### WORK INSTRUCTIONS
Could you print the data that follows exactly as given?

======== RECORDS SUPPLIED

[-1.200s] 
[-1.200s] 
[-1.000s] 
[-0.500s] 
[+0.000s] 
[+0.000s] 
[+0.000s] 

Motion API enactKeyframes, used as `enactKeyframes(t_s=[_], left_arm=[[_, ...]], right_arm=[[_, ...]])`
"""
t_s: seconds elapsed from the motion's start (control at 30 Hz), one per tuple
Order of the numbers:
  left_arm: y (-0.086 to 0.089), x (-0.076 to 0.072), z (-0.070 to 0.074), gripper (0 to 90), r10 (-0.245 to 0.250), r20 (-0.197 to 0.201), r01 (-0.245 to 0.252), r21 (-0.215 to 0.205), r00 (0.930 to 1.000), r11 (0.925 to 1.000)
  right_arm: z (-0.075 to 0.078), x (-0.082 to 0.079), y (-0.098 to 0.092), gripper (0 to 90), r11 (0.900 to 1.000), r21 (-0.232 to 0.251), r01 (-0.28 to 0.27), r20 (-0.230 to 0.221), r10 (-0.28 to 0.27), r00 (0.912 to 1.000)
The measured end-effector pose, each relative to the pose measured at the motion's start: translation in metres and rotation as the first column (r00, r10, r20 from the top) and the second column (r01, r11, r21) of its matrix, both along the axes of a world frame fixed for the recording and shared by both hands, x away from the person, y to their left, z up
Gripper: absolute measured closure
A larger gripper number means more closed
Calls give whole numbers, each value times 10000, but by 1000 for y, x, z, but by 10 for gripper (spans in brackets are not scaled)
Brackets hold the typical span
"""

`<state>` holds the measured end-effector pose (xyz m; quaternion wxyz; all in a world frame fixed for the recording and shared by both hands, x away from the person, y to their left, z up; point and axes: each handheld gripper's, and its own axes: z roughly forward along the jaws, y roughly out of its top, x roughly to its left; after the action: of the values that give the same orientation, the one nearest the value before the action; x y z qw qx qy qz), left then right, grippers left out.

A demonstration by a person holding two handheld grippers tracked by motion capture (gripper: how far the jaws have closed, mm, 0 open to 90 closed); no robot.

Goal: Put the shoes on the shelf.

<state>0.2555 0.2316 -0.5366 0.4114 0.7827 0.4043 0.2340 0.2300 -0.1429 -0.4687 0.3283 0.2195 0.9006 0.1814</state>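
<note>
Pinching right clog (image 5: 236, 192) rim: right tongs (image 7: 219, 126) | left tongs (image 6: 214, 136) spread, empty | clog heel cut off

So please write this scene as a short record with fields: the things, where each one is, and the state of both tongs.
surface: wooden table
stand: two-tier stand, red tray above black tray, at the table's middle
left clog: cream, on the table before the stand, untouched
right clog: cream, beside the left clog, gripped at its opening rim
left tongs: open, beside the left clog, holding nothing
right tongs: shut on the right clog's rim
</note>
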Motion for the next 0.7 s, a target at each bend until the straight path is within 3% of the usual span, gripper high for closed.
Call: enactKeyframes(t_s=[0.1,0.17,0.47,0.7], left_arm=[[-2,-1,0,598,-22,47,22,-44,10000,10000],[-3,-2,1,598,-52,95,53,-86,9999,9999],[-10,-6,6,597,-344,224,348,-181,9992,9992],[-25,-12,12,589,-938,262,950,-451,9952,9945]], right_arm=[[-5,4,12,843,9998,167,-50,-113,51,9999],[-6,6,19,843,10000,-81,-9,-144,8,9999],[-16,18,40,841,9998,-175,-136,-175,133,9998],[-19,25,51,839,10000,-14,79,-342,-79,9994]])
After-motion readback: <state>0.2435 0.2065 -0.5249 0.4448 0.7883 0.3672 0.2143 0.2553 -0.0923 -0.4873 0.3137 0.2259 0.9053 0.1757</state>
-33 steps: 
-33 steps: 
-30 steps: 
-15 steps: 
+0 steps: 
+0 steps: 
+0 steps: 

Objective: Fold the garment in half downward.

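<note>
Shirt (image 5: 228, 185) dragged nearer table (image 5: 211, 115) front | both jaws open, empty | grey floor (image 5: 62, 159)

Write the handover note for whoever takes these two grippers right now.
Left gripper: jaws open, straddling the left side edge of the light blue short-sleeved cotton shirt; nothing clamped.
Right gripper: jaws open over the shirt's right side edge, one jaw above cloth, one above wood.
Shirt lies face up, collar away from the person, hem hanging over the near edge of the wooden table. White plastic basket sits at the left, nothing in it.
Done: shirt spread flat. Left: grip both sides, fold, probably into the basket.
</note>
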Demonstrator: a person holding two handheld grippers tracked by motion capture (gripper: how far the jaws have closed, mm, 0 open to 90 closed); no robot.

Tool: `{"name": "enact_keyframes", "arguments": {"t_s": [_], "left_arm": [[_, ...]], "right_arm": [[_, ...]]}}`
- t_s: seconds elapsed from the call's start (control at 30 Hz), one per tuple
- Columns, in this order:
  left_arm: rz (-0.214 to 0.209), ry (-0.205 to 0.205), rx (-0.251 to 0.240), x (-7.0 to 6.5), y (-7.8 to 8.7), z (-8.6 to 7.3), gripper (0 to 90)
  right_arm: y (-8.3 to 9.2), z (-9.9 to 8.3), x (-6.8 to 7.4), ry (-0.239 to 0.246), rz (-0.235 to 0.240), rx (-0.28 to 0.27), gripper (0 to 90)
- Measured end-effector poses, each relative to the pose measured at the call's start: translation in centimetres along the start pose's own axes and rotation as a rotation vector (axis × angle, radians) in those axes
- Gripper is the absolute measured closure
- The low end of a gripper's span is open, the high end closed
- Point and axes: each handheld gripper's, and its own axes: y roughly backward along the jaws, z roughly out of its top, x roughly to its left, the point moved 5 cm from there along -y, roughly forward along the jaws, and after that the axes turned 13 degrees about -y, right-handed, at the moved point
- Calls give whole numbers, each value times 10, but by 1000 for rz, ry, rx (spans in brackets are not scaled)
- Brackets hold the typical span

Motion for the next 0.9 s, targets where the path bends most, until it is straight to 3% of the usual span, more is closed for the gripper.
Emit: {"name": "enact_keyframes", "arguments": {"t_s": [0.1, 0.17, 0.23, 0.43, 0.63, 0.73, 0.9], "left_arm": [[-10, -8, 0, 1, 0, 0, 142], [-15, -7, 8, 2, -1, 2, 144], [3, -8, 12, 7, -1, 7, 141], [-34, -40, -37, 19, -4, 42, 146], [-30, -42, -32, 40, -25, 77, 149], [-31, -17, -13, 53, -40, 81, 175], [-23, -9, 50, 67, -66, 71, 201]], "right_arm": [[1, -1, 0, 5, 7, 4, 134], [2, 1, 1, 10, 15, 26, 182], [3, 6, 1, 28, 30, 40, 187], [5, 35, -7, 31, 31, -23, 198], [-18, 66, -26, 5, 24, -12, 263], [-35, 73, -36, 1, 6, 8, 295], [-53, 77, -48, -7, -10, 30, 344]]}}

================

### SOLUTION FOR THIS EXERCISE
[-1.200s] 
[-1.200s] 
[-1.000s] 
[-0.500s] 
[+0.000s] 
[+0.000s] 
[+0.000s] 

Motion API enactKeyframes, used as `enactKeyframes(t_s=[_], left_arm=[[_, ...]], right_arm=[[_, ...]])`
"""
t_s: seconds elapsed from the motion's start (control at 30 Hz), one per tuple
Order of the numbers:
  left_arm: y (-0.086 to 0.089), x (-0.076 to 0.072), z (-0.070 to 0.074), gripper (0 to 90), r10 (-0.245 to 0.250), r20 (-0.197 to 0.201), r01 (-0.245 to 0.252), r21 (-0.215 to 0.205), r00 (0.930 to 1.000), r11 (0.925 to 1.000)
  right_arm: z (-0.075 to 0.078), x (-0.082 to 0.079), y (-0.098 to 0.092), gripper (0 to 90), r11 (0.900 to 1.000), r21 (-0.232 to 0.251), r01 (-0.28 to 0.27), r20 (-0.230 to 0.221), r10 (-0.28 to 0.27), r00 (0.912 to 1.000)
The measured end-effector pose, each relative to the pose measured at the motion's start: translation in metres and rotation as the first column (r00, r10, r20 from the top) and the second column (r01, r11, r21) of its matrix, both along the axes of a world frame fixed for the recording and shared by both hands, x away from the person, y to their left, z up
Gripper: absolute measured closure
A larger gripper number means more closed
Calls give whole numbers, each value times 10000, but by 1000 for y, x, z, but by 10 for gripper (spans in brackets are not scaled)
Brackets hold the typical span
"""

`<state>` holds the measured end-effector pose (xyz m; quaternion wxyz; all in a world frame fixed for the recording and shared by both hands, x away from the person, y to their left, z up; point and axes: each handheld gripper's, and its own axes: z roughly forward along the jaws, y roughly out of its top, x roughly to its left; after the action: of the values that give the same orientation, the one nearest the value before the action; x y z qw qx qy qz), left then right, grippers left out.

A demonstration by a person holding two handheld grippers tracked by motion capture (gripper: how far the jaws have closed, mm, 0 open to 90 closed); no robot.

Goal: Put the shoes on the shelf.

<state>0.2555 0.2316 -0.5366 0.4114 0.7827 0.4043 0.2340 0.2300 -0.1429 -0.4687 0.3283 0.2195 0.9006 0.1814</state>
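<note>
Pinching right clog (image 5: 236, 192) rim: right tongs (image 7: 219, 126) | left tongs (image 6: 214, 136) spread, empty | clog heel cut off

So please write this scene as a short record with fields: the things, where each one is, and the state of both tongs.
surface: wooden table
stand: two-tier stand, red tray above black tray, at the table's middle
left clog: cream, on the table before the stand, untouched
right clog: cream, beside the left clog, gripped at its opening rim
left tongs: open, beside the left clog, holding nothing
right tongs: shut on the right clog's rim
</note>
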Motion for the next 0.7 s, a target at each bend until the straight path is within 3% of the usual span, gripper high for closed.
Call: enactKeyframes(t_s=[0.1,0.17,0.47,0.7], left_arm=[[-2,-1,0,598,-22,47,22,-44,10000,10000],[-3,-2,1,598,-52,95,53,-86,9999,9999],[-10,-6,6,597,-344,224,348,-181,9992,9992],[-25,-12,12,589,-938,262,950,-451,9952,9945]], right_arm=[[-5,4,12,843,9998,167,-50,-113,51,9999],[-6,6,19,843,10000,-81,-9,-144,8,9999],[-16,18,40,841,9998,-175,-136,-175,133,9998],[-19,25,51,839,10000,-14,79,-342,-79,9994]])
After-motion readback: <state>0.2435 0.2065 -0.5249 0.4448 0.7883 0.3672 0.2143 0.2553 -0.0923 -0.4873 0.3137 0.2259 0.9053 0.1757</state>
-33 steps: 
-33 steps: 
-30 steps: 
-15 steps: 
+0 steps: 
+0 steps: 
+0 steps: 

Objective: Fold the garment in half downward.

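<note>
Shirt (image 5: 228, 185) dragged nearer table (image 5: 211, 115) front | both jaws open, empty | grey floor (image 5: 62, 159)

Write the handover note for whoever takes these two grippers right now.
Left gripper: jaws open, straddling the left side edge of the light blue short-sleeved cotton shirt; nothing clamped.
Right gripper: jaws open over the shirt's right side edge, one jaw above cloth, one above wood.
Shirt lies face up, collar away from the person, hem hanging over the near edge of the wooden table. White plastic basket sits at the left, nothing in it.
Done: shirt spread flat. Left: grip both sides, fold, probably into the basket.
</note>
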Demonstrator: a person holding two handheld grippers tracked by motion capture (gripper: how far the jaws have closed, mm, 0 open to 90 closed); no robot.

Tool: `{"name": "enact_keyframes", "arguments": {"t_s": [_], "left_arm": [[_, ...]], "right_arm": [[_, ...]]}}`
- t_s: seconds elapsed from the call's start (control at 30 Hz), one per tuple
- Columns, in this order:
  left_arm: rz (-0.214 to 0.209), ry (-0.205 to 0.205), rx (-0.251 to 0.240), x (-7.0 to 6.5), y (-7.8 to 8.7), z (-8.6 to 7.3), gripper (0 to 90)
  right_arm: y (-8.3 to 9.2), z (-9.9 to 8.3), x (-6.8 to 7.4), ry (-0.239 to 0.246), rz (-0.235 to 0.240), rx (-0.28 to 0.27), gripper (0 to 90)
- Measured end-effector poses, each relative to the pose measured at the call's start: translation in centimetres along the start pose's own axes and rotation as a rotation vector (axis × angle, radians) in those axes
- Gripper is the absolute measured closure
- The low end of a gripper's span is open, the high end closed
- Point and axes: each handheld gripper's, and its own axes: y roughly backward along the jaws, z roughly out of its top, x roughly to its left, the point moved 5 cm from there along -y, roughly forward along the jaws, and after that the axes turned 13 degrees about -y, right-handed, at the moved point
- Calls give whole numbers, each value times 10, but by 1000 for rz, ry, rx (spans in brackets are not scaled)
- Brackets hold the typical span

Motion for the next 0.9 s, targets where the path bends most, until it is straight to 3% of the usual span, more is closed for the gripper.
Emit: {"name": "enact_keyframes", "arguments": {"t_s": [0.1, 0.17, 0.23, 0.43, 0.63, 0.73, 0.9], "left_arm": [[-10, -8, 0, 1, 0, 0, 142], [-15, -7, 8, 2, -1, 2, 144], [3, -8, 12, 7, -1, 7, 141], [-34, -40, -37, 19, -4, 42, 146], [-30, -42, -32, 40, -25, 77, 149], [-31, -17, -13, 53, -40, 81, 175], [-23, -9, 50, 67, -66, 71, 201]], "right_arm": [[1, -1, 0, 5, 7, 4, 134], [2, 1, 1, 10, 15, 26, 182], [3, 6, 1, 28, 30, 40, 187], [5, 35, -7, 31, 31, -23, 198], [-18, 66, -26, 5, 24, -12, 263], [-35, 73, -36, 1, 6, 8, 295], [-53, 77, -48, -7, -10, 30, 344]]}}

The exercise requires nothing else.